En Cuba algunos creen que Obama se apresta a suavizar el embargo (motejado por algunos ignorantes como "bloqueo") y abrir Cuba al mundo como le aconsejó a Fidel Castro el Papa Juan Pablo II cuando visitó la isla.
Por de pronto, la destitución de Carlos Lage, hasta ahora vicepresidente del Consejo de Estado, y Felipe Pérez Roque, que era ministro de Exteriores por dos personalidades casi desconocidas traduce la voluntad de Raúl Castro a proceder a una serie de reemplazos, cambios y funciones de ministerios y altos cargos, un proyecto anunciado por el propio Castro hace un año consistente en reducir y reestructurar la Administración del Estado.
Lage y Pérez Roque, que eran personas de confianza absoluta de los dos hermanos Castro, cederán sus cargos a otros dirigentes, casi todos ellos procedentes del Ministerio de Defensa. El general José Amado Ricardo Guerra, por ejemplo, ocupará el puesto que hasta ahora ostentaba Carlos Lage. No es un caso único, porque en el actual Gobierno hay otros ministros procedentes del secretariado particular de Raúl Castro y por tanto gente de absoluta confianza del dictador.
Hay quien ha interpretado la destitución de Lage y Pérez Roque como una advertencia a los "civiles" del régimen. Temían algunos que cualquiera de los dos terminase convirtiéndose en sucesor de Raúl, que así evitó tentaciones mayores.

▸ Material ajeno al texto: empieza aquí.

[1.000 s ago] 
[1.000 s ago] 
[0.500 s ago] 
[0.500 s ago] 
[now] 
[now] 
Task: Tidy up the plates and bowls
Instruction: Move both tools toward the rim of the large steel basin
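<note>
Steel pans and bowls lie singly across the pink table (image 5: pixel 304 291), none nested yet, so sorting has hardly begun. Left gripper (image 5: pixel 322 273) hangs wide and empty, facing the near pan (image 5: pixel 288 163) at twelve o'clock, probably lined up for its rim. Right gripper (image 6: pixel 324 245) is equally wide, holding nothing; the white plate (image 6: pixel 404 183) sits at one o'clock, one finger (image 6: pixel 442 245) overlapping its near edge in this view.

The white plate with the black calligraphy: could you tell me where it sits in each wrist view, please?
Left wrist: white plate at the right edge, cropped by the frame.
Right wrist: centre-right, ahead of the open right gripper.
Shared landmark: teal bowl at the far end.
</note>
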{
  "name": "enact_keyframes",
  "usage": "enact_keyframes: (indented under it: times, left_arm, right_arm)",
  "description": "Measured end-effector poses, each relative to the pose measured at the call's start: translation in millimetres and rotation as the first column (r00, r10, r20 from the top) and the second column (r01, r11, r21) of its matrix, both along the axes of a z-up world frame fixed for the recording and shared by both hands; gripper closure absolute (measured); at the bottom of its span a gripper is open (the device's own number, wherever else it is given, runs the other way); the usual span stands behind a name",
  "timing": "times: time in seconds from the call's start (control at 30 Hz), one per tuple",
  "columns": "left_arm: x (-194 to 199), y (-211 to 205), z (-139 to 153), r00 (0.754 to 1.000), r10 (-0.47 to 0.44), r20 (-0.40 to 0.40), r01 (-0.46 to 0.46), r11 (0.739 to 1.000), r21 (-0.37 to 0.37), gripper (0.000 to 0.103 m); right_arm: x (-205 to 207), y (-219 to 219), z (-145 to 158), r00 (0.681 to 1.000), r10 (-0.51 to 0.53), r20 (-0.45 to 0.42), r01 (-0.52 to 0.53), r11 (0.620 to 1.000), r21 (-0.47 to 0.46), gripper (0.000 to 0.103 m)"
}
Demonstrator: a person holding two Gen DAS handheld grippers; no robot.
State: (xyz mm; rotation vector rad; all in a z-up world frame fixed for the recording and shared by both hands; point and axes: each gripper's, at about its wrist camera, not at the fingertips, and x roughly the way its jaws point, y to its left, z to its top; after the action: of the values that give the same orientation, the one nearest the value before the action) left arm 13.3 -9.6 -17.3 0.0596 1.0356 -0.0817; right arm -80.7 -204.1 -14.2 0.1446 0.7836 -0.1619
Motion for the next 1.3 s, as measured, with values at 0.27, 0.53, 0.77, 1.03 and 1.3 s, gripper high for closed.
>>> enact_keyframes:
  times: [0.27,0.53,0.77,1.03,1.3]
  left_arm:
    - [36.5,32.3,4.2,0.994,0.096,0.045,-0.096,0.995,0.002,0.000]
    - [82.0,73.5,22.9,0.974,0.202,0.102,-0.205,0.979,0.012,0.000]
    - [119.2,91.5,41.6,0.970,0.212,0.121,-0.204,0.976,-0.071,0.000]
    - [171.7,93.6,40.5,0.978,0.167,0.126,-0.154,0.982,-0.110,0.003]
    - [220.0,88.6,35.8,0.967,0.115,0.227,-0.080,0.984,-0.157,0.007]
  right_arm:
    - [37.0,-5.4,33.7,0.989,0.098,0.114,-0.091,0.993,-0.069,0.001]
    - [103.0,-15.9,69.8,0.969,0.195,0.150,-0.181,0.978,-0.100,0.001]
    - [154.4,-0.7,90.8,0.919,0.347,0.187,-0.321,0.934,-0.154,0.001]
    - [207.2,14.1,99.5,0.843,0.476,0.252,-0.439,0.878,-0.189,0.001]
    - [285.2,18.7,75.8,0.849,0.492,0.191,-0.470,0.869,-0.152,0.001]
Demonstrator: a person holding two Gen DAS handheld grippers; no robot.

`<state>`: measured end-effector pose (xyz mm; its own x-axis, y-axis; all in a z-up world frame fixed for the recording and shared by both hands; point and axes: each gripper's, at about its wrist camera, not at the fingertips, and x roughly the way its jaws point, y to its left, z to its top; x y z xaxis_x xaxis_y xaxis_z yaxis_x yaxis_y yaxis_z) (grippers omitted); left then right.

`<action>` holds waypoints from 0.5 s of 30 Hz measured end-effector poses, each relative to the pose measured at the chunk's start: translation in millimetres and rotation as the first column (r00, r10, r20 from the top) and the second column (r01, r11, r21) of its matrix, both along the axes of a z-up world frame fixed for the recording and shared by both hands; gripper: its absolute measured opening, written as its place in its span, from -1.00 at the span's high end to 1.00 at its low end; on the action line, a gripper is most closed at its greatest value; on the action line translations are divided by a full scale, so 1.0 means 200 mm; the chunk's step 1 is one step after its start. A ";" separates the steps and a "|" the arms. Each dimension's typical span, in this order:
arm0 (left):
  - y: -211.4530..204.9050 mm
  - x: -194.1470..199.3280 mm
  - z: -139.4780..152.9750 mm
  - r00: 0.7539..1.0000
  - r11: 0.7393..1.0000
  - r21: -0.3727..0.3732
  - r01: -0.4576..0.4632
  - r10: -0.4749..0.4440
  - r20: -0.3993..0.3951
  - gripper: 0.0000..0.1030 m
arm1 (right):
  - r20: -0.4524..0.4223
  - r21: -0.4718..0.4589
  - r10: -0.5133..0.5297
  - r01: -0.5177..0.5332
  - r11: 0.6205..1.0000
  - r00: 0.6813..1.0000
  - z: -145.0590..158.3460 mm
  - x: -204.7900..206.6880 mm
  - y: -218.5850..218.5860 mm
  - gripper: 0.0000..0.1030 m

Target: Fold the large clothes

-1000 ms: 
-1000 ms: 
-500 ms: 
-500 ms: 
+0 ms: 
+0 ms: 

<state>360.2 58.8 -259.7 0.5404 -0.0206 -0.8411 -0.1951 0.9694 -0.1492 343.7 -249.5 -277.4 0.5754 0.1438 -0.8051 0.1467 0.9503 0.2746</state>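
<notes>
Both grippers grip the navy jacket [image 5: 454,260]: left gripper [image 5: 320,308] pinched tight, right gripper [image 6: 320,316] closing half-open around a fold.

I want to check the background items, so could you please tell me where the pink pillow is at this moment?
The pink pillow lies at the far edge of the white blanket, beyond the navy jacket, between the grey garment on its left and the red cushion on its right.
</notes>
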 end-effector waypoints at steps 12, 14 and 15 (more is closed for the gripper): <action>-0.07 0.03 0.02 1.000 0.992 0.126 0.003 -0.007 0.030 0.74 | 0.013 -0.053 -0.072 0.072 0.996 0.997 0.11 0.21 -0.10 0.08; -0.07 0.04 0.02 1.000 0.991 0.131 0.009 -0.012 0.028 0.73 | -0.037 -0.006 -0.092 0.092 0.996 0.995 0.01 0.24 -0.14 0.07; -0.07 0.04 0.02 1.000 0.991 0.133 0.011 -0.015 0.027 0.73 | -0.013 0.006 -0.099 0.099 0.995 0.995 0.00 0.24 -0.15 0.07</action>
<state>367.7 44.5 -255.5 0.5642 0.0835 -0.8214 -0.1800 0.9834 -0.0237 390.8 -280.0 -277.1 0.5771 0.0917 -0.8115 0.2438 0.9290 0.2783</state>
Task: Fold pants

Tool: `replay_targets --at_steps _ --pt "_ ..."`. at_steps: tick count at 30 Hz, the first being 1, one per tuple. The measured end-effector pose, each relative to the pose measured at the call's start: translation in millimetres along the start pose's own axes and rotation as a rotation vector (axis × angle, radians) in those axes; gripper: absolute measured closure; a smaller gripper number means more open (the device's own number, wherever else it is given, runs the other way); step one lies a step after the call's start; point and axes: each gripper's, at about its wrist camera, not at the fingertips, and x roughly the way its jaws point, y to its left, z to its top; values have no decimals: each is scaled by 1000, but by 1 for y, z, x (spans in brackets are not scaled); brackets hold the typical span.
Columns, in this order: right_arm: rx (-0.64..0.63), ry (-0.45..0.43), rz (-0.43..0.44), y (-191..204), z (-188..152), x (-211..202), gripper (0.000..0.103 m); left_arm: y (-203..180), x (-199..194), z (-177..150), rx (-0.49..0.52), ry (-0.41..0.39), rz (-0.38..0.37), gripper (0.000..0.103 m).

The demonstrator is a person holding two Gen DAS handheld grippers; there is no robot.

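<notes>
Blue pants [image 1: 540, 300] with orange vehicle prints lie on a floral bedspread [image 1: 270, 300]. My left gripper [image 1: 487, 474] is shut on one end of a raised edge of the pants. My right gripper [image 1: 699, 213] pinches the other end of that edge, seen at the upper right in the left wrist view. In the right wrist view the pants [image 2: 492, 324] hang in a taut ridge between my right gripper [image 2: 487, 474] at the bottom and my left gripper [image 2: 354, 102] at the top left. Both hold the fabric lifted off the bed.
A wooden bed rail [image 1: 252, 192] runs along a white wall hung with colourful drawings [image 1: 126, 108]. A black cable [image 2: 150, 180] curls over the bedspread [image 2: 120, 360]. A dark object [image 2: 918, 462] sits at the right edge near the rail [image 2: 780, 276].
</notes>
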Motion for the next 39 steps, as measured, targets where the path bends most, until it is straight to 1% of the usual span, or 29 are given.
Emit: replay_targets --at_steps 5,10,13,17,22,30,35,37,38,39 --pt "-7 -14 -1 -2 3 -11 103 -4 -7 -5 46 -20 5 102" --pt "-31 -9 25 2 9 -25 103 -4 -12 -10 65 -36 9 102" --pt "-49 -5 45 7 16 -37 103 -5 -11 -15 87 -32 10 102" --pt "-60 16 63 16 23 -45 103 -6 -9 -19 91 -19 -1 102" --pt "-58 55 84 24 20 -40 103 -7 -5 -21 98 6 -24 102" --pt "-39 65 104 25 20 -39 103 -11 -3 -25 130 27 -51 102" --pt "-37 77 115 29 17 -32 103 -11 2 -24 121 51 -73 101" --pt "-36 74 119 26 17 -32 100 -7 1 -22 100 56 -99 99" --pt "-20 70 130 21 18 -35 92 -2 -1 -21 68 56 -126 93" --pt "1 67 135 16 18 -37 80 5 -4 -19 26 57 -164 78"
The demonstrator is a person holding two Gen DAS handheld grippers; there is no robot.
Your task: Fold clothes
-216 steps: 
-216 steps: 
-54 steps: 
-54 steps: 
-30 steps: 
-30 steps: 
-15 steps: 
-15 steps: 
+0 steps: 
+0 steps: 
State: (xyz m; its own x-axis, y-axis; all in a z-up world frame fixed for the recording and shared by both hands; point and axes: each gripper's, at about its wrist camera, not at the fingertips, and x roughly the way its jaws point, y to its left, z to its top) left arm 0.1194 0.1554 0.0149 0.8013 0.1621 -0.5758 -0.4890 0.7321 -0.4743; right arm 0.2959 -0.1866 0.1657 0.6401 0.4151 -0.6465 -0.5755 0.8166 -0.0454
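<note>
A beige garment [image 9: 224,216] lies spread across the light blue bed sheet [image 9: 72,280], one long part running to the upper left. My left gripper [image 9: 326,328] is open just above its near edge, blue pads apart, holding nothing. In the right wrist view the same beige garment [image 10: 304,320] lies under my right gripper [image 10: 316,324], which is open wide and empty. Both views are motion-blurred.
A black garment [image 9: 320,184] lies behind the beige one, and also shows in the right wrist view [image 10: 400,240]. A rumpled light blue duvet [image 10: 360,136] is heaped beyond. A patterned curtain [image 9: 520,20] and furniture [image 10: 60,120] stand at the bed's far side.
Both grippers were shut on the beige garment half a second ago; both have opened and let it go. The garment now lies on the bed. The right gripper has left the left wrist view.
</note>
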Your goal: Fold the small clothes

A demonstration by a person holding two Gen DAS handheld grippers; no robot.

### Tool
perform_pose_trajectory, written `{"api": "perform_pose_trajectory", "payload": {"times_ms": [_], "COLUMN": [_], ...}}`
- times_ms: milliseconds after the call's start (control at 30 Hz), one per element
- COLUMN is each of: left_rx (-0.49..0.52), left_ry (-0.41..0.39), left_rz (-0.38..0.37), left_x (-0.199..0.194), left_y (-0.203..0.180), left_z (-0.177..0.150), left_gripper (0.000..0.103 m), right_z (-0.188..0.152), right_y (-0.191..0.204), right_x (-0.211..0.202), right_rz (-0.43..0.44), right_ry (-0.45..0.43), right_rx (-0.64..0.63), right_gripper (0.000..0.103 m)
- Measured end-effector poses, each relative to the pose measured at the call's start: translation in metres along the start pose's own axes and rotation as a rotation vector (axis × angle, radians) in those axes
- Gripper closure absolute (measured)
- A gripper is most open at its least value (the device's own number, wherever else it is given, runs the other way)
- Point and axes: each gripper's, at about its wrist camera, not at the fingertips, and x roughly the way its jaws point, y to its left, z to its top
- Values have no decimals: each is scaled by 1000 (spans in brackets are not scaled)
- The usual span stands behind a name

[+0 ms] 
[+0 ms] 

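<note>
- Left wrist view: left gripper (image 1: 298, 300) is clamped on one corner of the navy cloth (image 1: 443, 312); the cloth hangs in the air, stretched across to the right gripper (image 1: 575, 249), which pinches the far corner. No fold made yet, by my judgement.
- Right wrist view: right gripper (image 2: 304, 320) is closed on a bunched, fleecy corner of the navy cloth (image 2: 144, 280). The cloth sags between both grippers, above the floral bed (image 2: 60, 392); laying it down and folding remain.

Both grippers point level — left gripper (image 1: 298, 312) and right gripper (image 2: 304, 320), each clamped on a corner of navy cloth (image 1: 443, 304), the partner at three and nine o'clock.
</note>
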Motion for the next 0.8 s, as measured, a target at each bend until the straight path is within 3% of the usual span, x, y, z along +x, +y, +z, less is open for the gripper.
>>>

De todos modos, y sea cual sea el nombre de los nuevos altos cargos, lo que continúa siendo claro es que el cambio tan esperado por el exilio interior y exterior no se producirá tampoco esta vez. Por muchos gestos de simpatía y buena voluntad que Obama derroche con respecto al tradicional enemigo, las cosas siguen como estaban y con Lage o sin Lage en el poder. La dictadura sigue siendo ese régimen de horror y represión que ha sido desde su nacimiento.